Selective serotonin reuptake inhibitors (SSRI), a major class of antidepressants, directly change our neurohormonal levels.
Recent studies have found that hormone replacement therapies (in which estrogen and other hormones may be supplemented) can have a reciprocal relationship with antidepressants; people taking antidepressants may be missing an underlying endocrine condition, and people treated with hormonal replacement therapy feel the effects not only physiologically but mentally as well. Additional studies have reported antidepressants’ interactions with estrogen receptors.
Androgen-blocking drugs are commonly used to treat endocrinological conditions or as an oral contraceptive yet they also affect our neurohormonal levels and mental health.

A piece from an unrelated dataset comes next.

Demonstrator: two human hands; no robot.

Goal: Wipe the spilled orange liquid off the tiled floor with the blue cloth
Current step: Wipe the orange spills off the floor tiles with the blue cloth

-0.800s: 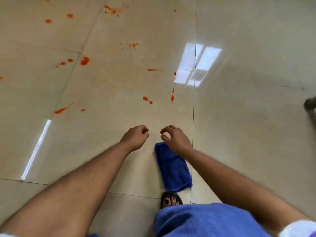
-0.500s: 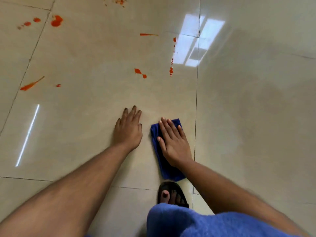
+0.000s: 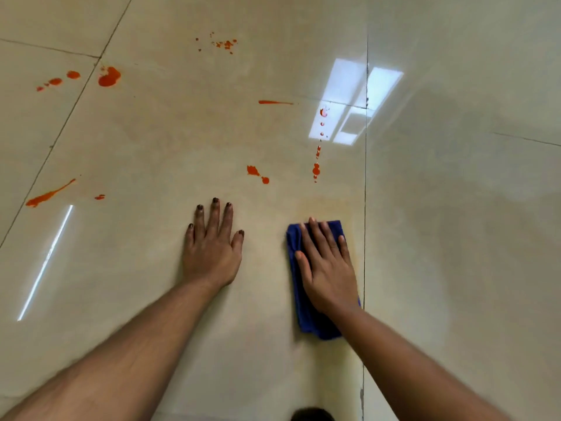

Common anti-androgen prescriptions include cyproterone acetate (co-cyprindiol or Diane™-35, Estelle™ 35 and Ginet-84™), drospirenone (Yasmin™, Yaz™) or dienogest (Valette™). Since hormonal fluctuations of estrogen, testosterone, and other hormones act on your brain as well as the rest of your body, blocking our androgens for physiological changes affects your mental health too. It is important to talk with your healthcare provider about the ways in which your treatments for either mental or endocrine conditions interact.
As your hormone levels are stabilized your mental health can follow. Working with the proper healthcare providers can help you implement proper lifestyle changes (diet and exercise), supplements/medications, and complementary therapies (such as yoga, meditation, acupuncture) to take charge of your hormonal and mental health.